- [DATASET CONTENT]:
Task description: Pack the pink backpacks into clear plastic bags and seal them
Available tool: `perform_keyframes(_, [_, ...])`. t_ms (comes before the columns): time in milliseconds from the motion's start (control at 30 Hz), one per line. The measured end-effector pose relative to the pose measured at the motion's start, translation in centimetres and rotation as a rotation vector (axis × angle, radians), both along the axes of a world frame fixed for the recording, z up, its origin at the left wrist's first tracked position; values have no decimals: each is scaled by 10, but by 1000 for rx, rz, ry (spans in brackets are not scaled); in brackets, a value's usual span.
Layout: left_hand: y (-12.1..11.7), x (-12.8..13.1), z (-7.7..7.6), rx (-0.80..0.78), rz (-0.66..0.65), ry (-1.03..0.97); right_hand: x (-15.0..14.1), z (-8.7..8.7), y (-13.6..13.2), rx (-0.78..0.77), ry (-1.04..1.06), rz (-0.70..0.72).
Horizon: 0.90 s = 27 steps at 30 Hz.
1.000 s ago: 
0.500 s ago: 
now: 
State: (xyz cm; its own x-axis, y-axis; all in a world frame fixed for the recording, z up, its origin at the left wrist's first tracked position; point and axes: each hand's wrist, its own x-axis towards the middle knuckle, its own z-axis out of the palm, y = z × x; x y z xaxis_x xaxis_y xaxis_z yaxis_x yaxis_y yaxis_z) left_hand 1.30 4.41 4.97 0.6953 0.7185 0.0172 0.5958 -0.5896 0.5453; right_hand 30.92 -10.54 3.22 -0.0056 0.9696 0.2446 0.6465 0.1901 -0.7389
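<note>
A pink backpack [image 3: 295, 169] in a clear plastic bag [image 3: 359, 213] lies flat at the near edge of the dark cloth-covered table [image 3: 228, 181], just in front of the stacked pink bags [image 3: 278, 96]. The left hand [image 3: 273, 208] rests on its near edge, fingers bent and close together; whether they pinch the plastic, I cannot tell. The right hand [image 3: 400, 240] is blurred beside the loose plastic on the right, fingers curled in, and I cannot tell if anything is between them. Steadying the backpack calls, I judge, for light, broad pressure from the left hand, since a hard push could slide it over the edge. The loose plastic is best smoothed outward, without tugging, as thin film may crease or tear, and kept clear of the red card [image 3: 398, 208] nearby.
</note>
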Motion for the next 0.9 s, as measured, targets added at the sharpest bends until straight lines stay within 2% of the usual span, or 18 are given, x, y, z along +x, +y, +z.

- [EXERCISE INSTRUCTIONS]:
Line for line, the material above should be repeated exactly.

- [REPLY TO THE EXERCISE]:
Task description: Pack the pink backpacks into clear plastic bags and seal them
Available tool: `perform_keyframes(_, [_, ...])`. t_ms (comes before the columns): time in milliseconds from the motion's start (control at 30 Hz), one per line. The measured end-effector pose relative to the pose measured at the motion's start, translation in centimetres and rotation as a rotation vector (axis × angle, radians), both along the axes of a world frame fixed for the recording, z up, its origin at the left wrist's first tracked position; values have no decimals: each is scaled by 10, but by 1000 for rx, rz, ry (spans in brackets are not scaled); in brackets, a value's usual span.
Layout: left_hand: y (-12.1..11.7), x (-12.8..13.1), z (-7.7..7.6), rx (-0.80..0.78), rz (-0.66..0.65), ry (-1.03..0.97); right_hand: x (-15.0..14.1), z (-8.7..8.7), y (-13.6..13.2), rx (-0.78..0.77), ry (-1.04..1.06), rz (-0.70..0.72).
Horizon: 0.90 s = 27 steps at 30 Hz.
1.000 s ago: 
0.500 s ago: 
now: 
State: (xyz cm; its own x-axis, y-axis; all in a world frame fixed for the recording, z up, its origin at the left wrist's first tracked position; point and axes: each hand's wrist, its own x-axis towards the middle knuckle, its own z-axis out of the palm, y = z × x; x y z xaxis_x xaxis_y xaxis_z yaxis_x yaxis_y yaxis_z) left_hand 1.30 4.41 4.97 0.6953 0.7185 0.0172 0.5958 -0.5896 0.5453; right_hand 30.92 -10.54 3.22 -0.0056 0.9696 0.2446 0.6465 0.1901 -0.7389
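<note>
A pink backpack [image 3: 295, 169] in a clear plastic bag [image 3: 359, 213] lies flat at the near edge of the dark cloth-covered table [image 3: 228, 181], just in front of the stacked pink bags [image 3: 278, 96]. The left hand [image 3: 273, 208] rests on its near edge, fingers bent and close together; whether they pinch the plastic, I cannot tell. The right hand [image 3: 400, 240] is blurred beside the loose plastic on the right, fingers curled in, and I cannot tell if anything is between them. Steadying the backpack calls, I judge, for light, broad pressure from the left hand, since a hard push could slide it over the edge. The loose plastic is best smoothed outward, without tugging, as thin film may crease or tear, and kept clear of the red card [image 3: 398, 208] nearby.
</note>
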Motion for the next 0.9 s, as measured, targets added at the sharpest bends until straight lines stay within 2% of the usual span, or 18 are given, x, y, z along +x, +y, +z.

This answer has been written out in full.